Boundary Risk

In the previous sections on Dependency Risk we've touched on Boundary Risk several times, but now it's time to tackle it head-on and discuss this important type of risk.

In terms of the Risk Landscape, Boundary Risk is exactly as it says: a boundary, wall or other kind of obstacle in your way to making a move you want to make. This changes the nature of the Risk Landscape, and introduces a maze-like component to it. It also means that we have to make decisions about which way to go, knowing that our future paths are constrained by the decisions we make.

As we discussed in Complexity Risk, there is always the chance we end up at a Dead End, and we've done work that we need to throw away. In this case, we'll have to head back and make a different decision.

Emergence Through Choice

Boundary Risk is an emergent risk, which exists at the intersection of Complexity Risk, Dependency Risk and Communication Risk. Because of that, it's going to take a bit of time to pick it apart and understand it, so we're going to build up to this in stages.

Let's start with an obvious example: say you want to learn to play some music. There are a multitude of options available to you, and you might choose an uncommon instrument like a Balalaika, or you might choose a common one like a piano or guitar. In any case, once you start learning this instrument, you have picked up the three risks from the diagram above:

• Dependency Risk: You have a physical Dependency on it in order to play music, so get to the music shop and buy one.
• Communication Risk: You have to communicate with the instrument in order to get it to make the sounds you want. And you have Learning Curve Risk in order to be able to do that.
• Complexity Risk: As a music playing system, you now have an extra component (the instrument), with all the attendant complexity of looking after that instrument, tuning it, and so on.

Those risks are true for any instrument you choose. However, if you choose the uncommon instrument you have worse Boundary Risk, because the ecosystem is smaller. It might be hard to find a tutor, or a band needing a balalaika, and you're unlikely to find one in a friend's house (compared to the guitar, say).

If you spend time learning to play the piano, you're mitigating Communication Risk issues, but mostly, your skills won't be transferable to playing the guitar. Your decision to choose one instrument over another cements the Boundary Risk: you're following a path on the Risk Landscape and changing to a different path is expensive.

Also, it stands to reason that making any choice is better than making no choice, because you can't try and learn all the instruments. Doing that, you'd make no meaningful progress on any of them.

Boundary Risk For Software Dependencies

Let's look at a software example now.

As discussed in Software Dependency Risk, if we are going to use a software tool as a dependency, we have to accept the complexity of its protocols. You have to use its protocol: it won't come to you.

Let's take a look at a hypothetical system structure, in the diagram above. In this design, we have are transforming data from the input to the output. But how should we do it?

• We could use library 'a', using the Protocols of 'a', and having a dependency on 'a'.
• We could use library 'b', using the Protocols of 'b', and having a dependency on 'b'.
• We could use neither, and avoid the dependency, but potentially pick up lots more Codebase Risk and Schedule Risk because we have to code our own alternative to 'a' and 'b'.

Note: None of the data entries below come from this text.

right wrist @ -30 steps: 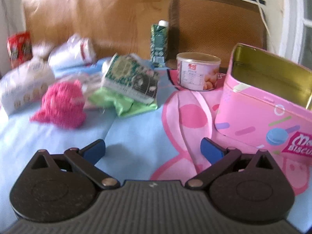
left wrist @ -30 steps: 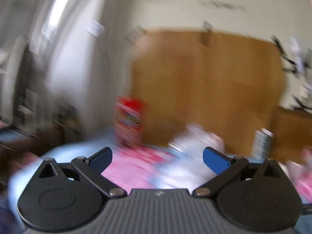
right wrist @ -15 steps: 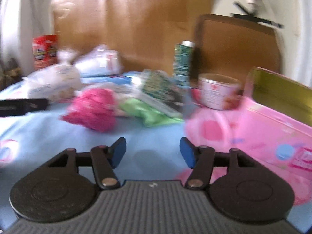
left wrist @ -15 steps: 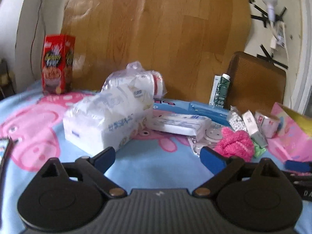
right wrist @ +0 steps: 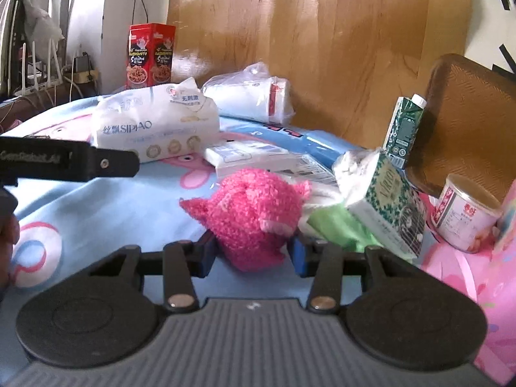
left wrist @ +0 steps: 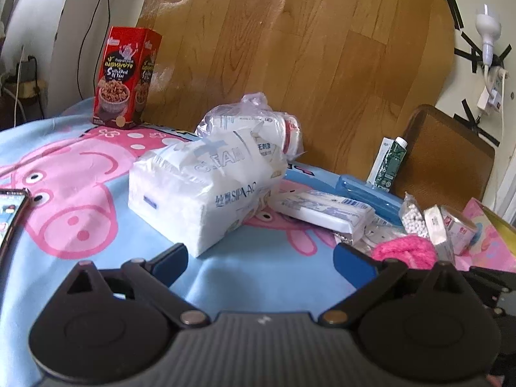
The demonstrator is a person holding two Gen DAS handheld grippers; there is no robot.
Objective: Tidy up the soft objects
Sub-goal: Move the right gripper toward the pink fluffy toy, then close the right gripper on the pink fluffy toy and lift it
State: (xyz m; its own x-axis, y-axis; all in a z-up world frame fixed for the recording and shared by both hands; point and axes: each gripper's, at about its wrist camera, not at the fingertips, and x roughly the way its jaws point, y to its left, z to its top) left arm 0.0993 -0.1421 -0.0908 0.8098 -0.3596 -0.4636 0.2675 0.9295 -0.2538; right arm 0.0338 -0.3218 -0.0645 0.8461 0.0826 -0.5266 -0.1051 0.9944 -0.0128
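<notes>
A fluffy pink plush toy [right wrist: 254,216] lies on the blue cartoon blanket [right wrist: 96,213]. My right gripper [right wrist: 251,254] has it between its blue pads. The jaws are still closing, and both pads touch the toy's lower sides. From the left wrist the same pink plush toy [left wrist: 403,253] peeks out behind the right finger. My left gripper [left wrist: 259,254] hovers open over the blanket [left wrist: 258,274] with nothing between its fingers, just in front of a big white tissue pack [left wrist: 206,193]. That left gripper's black body [right wrist: 64,161] crosses the left side of the right wrist view.
A red snack box [left wrist: 125,77] stands at the back by the wooden board. Around the toy lie a bagged white roll [left wrist: 258,125], a flat white pack [left wrist: 322,209], a green carton [right wrist: 403,129], a patterned tissue box [right wrist: 383,206], a can [right wrist: 464,216] and a pink tin [left wrist: 490,235]. A phone [left wrist: 9,213] lies far left.
My right gripper swung left from the pink tin to the plush toy, and its jaws narrowed from wide open onto the toy. The left gripper came down over the blanket, still open.
</notes>
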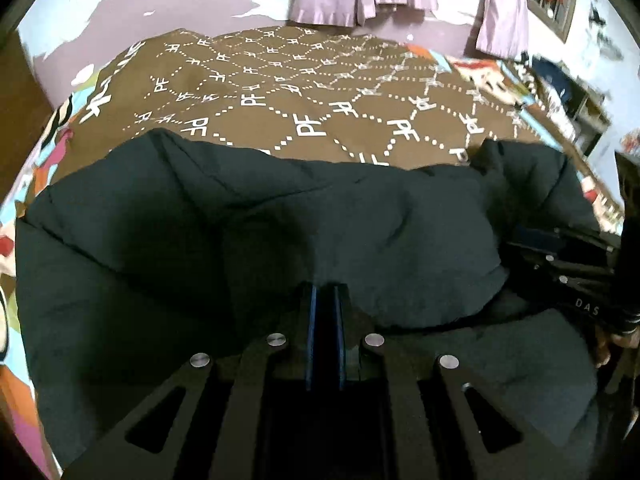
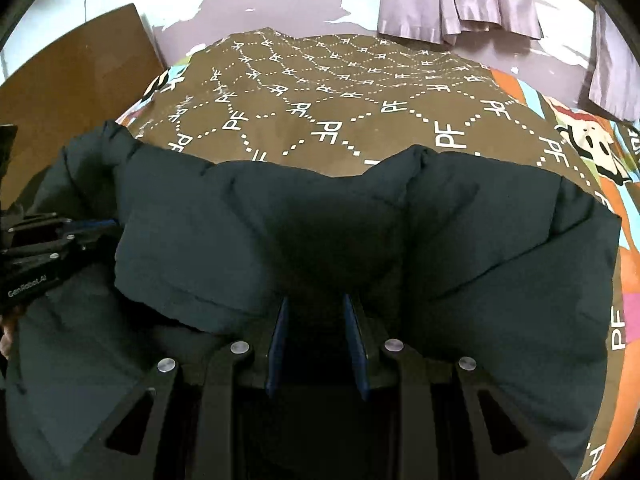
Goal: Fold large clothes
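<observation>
A dark puffy jacket [image 1: 248, 232] lies across the near part of a bed, its upper layer bulging over a lower one. In the left wrist view my left gripper [image 1: 325, 288] has its blue pads almost together, pinching a thin fold of the jacket's near edge. The right gripper [image 1: 520, 240] shows at the right edge of that view, gripping the same jacket. In the right wrist view the jacket [image 2: 360, 232] fills the middle. There my right gripper [image 2: 316, 300] holds a thick fold of it between its pads. The left gripper [image 2: 100, 226] pokes in from the left.
The bed carries a brown cover [image 1: 280, 92] with white lettering over a colourful cartoon sheet [image 2: 592, 148]. Purple curtains [image 2: 460, 4] hang behind it. A wooden board [image 2: 72, 68] stands at the bed's left, and shelves [image 1: 576, 96] at its right. A hand [image 1: 604, 344] holds the right gripper.
</observation>
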Demonstrator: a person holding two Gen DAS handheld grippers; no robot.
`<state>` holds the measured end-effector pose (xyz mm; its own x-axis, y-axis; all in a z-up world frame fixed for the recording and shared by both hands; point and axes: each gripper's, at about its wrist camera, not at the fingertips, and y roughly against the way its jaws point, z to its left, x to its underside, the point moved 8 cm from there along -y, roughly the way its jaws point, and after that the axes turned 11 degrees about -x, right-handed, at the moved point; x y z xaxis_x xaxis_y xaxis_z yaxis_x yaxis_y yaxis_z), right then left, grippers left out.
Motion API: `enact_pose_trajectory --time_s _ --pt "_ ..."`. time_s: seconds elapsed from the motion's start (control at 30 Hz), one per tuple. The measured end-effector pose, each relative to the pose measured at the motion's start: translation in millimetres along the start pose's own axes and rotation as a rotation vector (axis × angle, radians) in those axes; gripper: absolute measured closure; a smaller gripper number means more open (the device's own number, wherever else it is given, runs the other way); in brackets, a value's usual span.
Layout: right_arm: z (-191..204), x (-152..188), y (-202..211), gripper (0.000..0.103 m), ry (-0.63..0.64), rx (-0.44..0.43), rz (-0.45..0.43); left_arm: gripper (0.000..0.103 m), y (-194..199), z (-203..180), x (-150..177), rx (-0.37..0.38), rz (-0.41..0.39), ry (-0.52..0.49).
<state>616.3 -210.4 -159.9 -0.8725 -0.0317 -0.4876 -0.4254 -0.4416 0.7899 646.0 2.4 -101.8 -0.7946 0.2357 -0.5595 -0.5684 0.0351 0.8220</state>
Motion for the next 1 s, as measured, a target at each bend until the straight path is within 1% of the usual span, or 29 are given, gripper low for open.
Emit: enact_pose_trajectory --time_s 0.07,0.1,0.13,0.2,0.3,0.33,0.37,0.4,0.43,0.47,0.53,0.6,0.67,0.73,0.77,0.8,0.87,0.9,0.93,1.0 --pt "0 -1 11 0.076 -0.005 -0.021 -0.035 0.096 1 0 3 -0.014 -0.006 -0.006" --pt "1 -2 17 0.075 -0.012 -0.032 -0.056 0.096 3 0 3 -0.018 -0.015 -0.006" --pt "2 -4 25 0.072 -0.018 -0.042 -0.081 0.096 7 0 3 -0.018 -0.027 0.004" --pt "5 -5 40 0.061 -0.022 -0.048 -0.121 0.096 15 3 3 -0.019 -0.043 0.041" --pt "12 -8 55 0.056 -0.009 -0.049 -0.145 0.095 31 10 4 -0.042 -0.049 0.106" --pt "16 -9 61 0.055 0.001 -0.047 -0.154 0.092 38 12 3 -0.035 -0.058 0.132" --pt "19 -10 67 0.049 0.006 -0.043 -0.162 0.088 45 13 3 -0.025 -0.067 0.155" --pt "22 -11 74 0.04 0.006 -0.039 -0.173 0.071 52 14 4 -0.015 -0.079 0.179" --pt "25 -11 79 0.034 0.003 -0.032 -0.182 0.051 59 15 3 -0.013 -0.091 0.197" --pt "28 -11 85 0.027 -0.002 -0.024 -0.19 0.047 68 17 3 -0.013 -0.112 0.216" --pt "34 -11 100 0.023 -0.012 -0.025 -0.208 0.047 86 17 3 -0.004 -0.141 0.224" --pt "43 -8 116 0.018 -0.005 -0.025 -0.211 0.047 102 18 0 -0.023 -0.157 0.226" --pt "54 -5 140 0.014 0.018 -0.012 -0.226 0.04 121 17 0 -0.037 -0.181 0.235" --pt "65 -1 164 0.013 0.037 -0.008 -0.246 0.017 145 14 3 -0.031 -0.218 0.249" --pt "73 2 180 0.011 0.044 -0.01 -0.261 0.013 157 13 5 -0.028 -0.236 0.25" --pt "80 5 193 0.007 0.049 -0.011 -0.275 0.01 171 10 8 -0.025 -0.259 0.245" --pt "89 10 214 0.004 0.057 -0.007 -0.298 0.009 194 5 12 -0.014 -0.304 0.234" --pt "94 13 223 0.003 0.062 -0.001 -0.305 0.006 207 2 17 -0.013 -0.321 0.234" --pt "99 19 231 0.003 0.071 0.007 -0.306 0.003 214 0 20 -0.014 -0.327 0.235" --pt "108 32 243 0.002 0.088 0.027 -0.299 0.003 230 -2 29 -0.048 -0.324 0.236"
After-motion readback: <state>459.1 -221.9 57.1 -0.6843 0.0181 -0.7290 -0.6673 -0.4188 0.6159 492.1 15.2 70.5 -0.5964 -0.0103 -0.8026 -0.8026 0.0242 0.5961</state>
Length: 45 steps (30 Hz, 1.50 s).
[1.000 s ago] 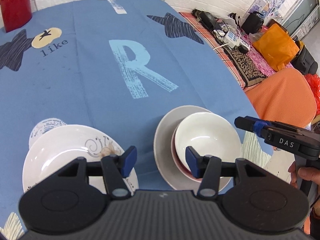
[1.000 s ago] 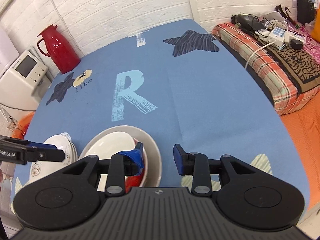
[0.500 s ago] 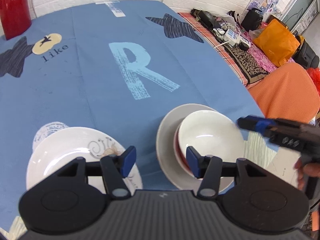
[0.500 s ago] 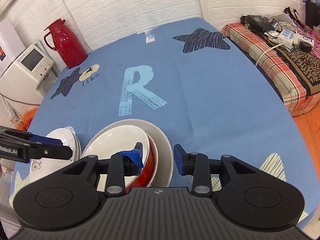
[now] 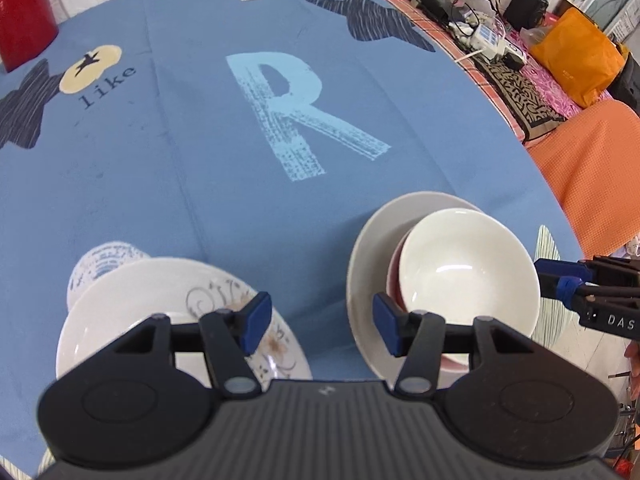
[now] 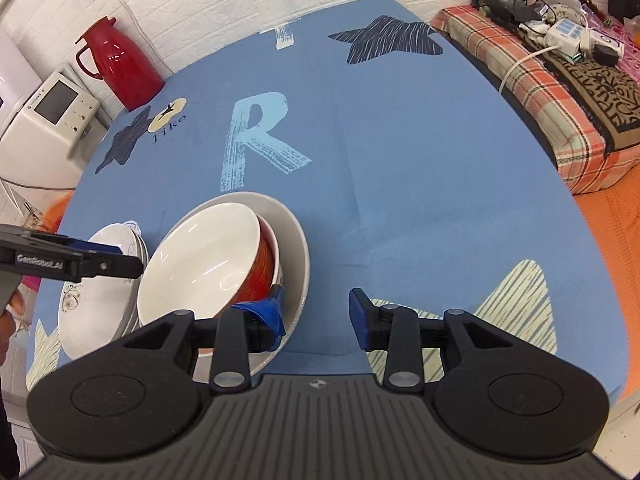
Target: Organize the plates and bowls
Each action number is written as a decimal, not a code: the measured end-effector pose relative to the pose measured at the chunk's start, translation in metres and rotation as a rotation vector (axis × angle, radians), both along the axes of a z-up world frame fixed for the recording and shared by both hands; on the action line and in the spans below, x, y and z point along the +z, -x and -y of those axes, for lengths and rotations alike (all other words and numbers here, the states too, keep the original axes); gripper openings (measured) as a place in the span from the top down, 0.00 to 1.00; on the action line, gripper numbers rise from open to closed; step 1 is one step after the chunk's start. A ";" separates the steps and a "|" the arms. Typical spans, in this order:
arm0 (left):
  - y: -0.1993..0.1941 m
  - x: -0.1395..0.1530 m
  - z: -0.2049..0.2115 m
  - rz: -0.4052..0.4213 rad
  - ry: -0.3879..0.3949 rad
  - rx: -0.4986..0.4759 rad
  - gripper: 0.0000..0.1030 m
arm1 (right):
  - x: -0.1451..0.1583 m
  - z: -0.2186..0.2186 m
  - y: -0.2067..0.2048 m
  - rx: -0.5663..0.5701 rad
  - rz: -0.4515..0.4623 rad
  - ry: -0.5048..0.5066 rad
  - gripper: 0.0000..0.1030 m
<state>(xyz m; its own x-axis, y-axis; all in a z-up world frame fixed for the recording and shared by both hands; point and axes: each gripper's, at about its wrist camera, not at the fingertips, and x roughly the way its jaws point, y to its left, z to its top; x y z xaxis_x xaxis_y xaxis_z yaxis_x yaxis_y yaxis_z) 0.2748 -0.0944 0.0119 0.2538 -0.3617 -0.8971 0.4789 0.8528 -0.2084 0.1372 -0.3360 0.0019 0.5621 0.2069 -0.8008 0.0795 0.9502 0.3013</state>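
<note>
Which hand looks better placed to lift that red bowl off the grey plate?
Right. The right gripper has one finger at the red bowl; the left gripper hovers open between both stacks.

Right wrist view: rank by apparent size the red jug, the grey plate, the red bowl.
1. grey plate, widest of the three.
2. red bowl, sits inside the plate's rim, so smaller.
3. red jug looks smallest, but it stands far back on the table, so its true rank is unsure.

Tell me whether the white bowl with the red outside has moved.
Yes. The bowl has tipped leftward against the round grey plate, baring more red wall.
</note>
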 end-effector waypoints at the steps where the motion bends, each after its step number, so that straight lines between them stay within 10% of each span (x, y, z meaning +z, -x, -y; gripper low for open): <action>1: -0.002 -0.001 0.004 0.003 -0.012 -0.005 0.47 | 0.001 0.000 -0.001 0.004 0.000 0.005 0.81; 20: -0.027 -0.026 0.026 -0.075 -0.040 -0.058 0.50 | -0.024 0.007 -0.021 -0.041 -0.096 -0.052 0.77; 30: -0.027 -0.024 0.025 -0.065 -0.055 -0.090 0.50 | -0.028 0.006 -0.023 -0.050 -0.100 -0.015 0.58; 45: -0.021 -0.028 0.021 -0.107 0.027 -0.032 0.83 | -0.031 0.008 -0.026 -0.100 -0.111 -0.039 0.54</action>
<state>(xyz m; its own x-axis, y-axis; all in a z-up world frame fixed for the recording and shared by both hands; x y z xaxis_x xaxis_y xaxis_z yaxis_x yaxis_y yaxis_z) 0.2960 -0.1155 -0.0160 0.1454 -0.3928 -0.9080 0.4800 0.8306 -0.2825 0.1632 -0.3444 -0.0288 0.4899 0.1862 -0.8517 0.2082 0.9237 0.3217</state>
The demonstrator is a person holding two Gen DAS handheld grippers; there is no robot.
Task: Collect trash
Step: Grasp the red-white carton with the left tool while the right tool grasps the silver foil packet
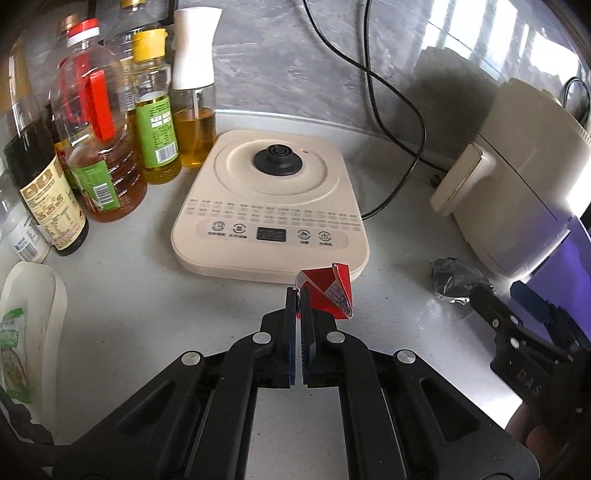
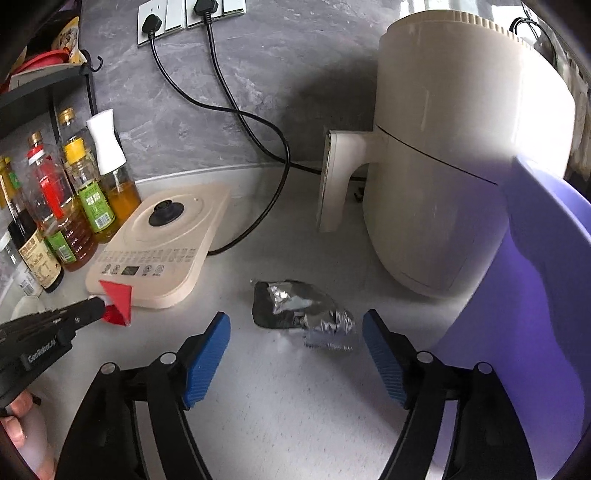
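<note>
My left gripper (image 1: 299, 291) is shut on a folded red-and-white wrapper (image 1: 330, 291), held just above the counter in front of the beige kettle base (image 1: 269, 199). In the right wrist view the same red wrapper (image 2: 118, 301) sticks out of the left gripper (image 2: 101, 306) at the left. A crumpled black-and-silver foil wrapper (image 2: 299, 310) lies on the grey counter. My right gripper (image 2: 295, 328) stands open just short of it, blue pads on either side, not touching. The foil wrapper (image 1: 456, 282) and right gripper (image 1: 504, 308) also show at the right of the left wrist view.
Several oil and sauce bottles (image 1: 103, 140) stand at the left. A cream air fryer (image 2: 454, 155) stands at the right, with a purple bin (image 2: 535, 314) in front of it. Black power cords (image 2: 236, 110) run from wall sockets (image 2: 188, 14) across the counter.
</note>
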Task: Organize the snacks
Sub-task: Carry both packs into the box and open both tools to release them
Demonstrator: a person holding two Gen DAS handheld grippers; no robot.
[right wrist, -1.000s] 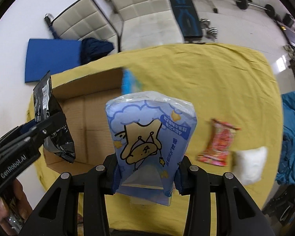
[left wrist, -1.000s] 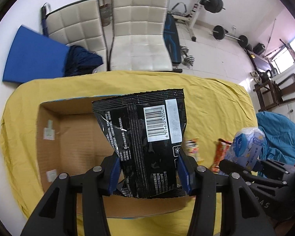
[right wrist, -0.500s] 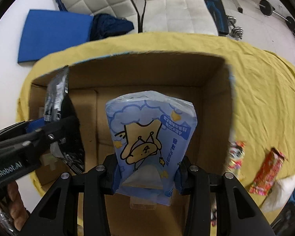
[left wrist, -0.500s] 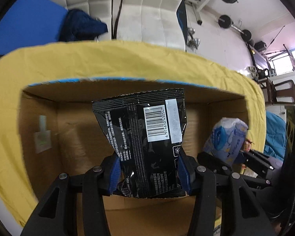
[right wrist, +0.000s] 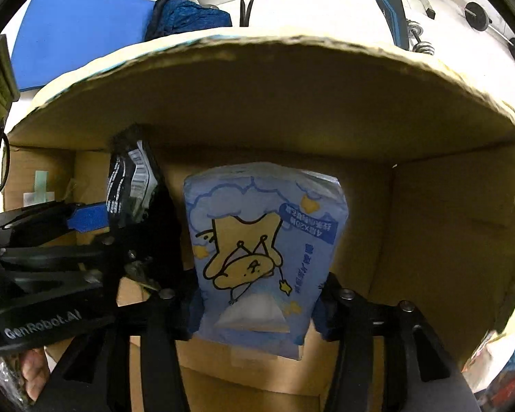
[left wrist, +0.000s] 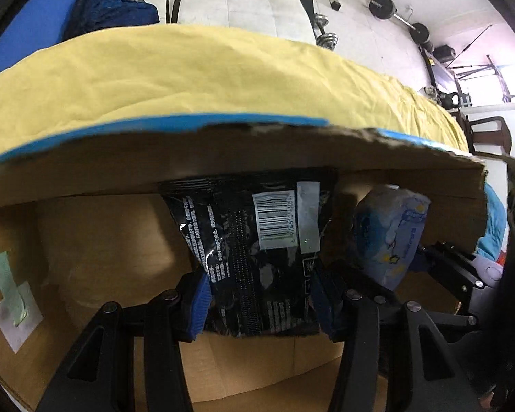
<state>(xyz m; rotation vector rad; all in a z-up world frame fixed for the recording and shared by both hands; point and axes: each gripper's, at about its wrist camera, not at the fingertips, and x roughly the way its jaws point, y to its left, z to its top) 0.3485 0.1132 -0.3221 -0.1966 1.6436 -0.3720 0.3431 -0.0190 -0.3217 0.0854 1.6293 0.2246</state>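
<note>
We see the yellow cloth [left wrist: 195,68] spread over the table beyond the cardboard box [left wrist: 223,151], whose far rim carries blue edging. The box [right wrist: 292,103] is the only container here; both packs hang inside it, below the rim, each w/ a gripper, and whether either touches the floor of the box we can't tell. On the box's left inner wall sits a pale tape patch [left wrist: 12,295].

Left gripper [left wrist: 257,304] is clamped on the black snack bag [left wrist: 257,250], blue pads pinching its lower sides; barcode faces the camera, bag upright, approx centre of the box.

Right gripper [right wrist: 255,312] is closed on the blue cartoon pack [right wrist: 261,247], held by its lower edge, print upside down. In the right wrist view the black bag [right wrist: 134,178] sits just left of it, near but apart. In the left wrist view the blue pack [left wrist: 391,233] is just right of the black bag.

A hand [right wrist: 31,374] shows bottom left, holding the left gripper's body.
</note>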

The choice of approach presents us with Boundary Risk, because we don't know that we'll necessarily be successful with any of these options until we go down the path of choosing one to see:

• Maybe 'a' has some undocumented drawbacks that are going to hold us up.
• Maybe 'b' works on some streaming API basis, that is incompatible with the input protocol.
• Maybe 'a' runs on Windows, whereas our code runs on Linux.

... and so on.

Boundary Risk Pinned Down

Wherever we integrate dependencies with complex protocols, we potentially have Boundary Risk. The more complex the dependencies being integrated, the higher the risk. As shown in the above diagram, when we choose software tools, languages or libraries to help us build our systems, we are trading Complexity Risk for Boundary Risk. It could include:

• The sunk cost of the Learning Curve we've overcome to integrate the dependency, when it fails to live up to expectations.
• The likelihood of, and costs of changing to something else in the future.
• The risk of Lock In.

As we saw in Software Dependency Risk, Boundary Risk is a big factor in choosing libraries and services. However, it can apply to any kind of dependency:

• If you're depending on a Process or Organisation, they might change their products or quality, making the effort you put into the relationship worthless.
• If you're depending on Staff, they might leave, meaning your efforts on training them don't pay back as well as you hoped.
• If you're depending on an Event occurring at a particular time, you might have a lot of work to reorganise your life if it changes time or place.
• If you are tied into a contract, you might have to pay for something despite no longer using it.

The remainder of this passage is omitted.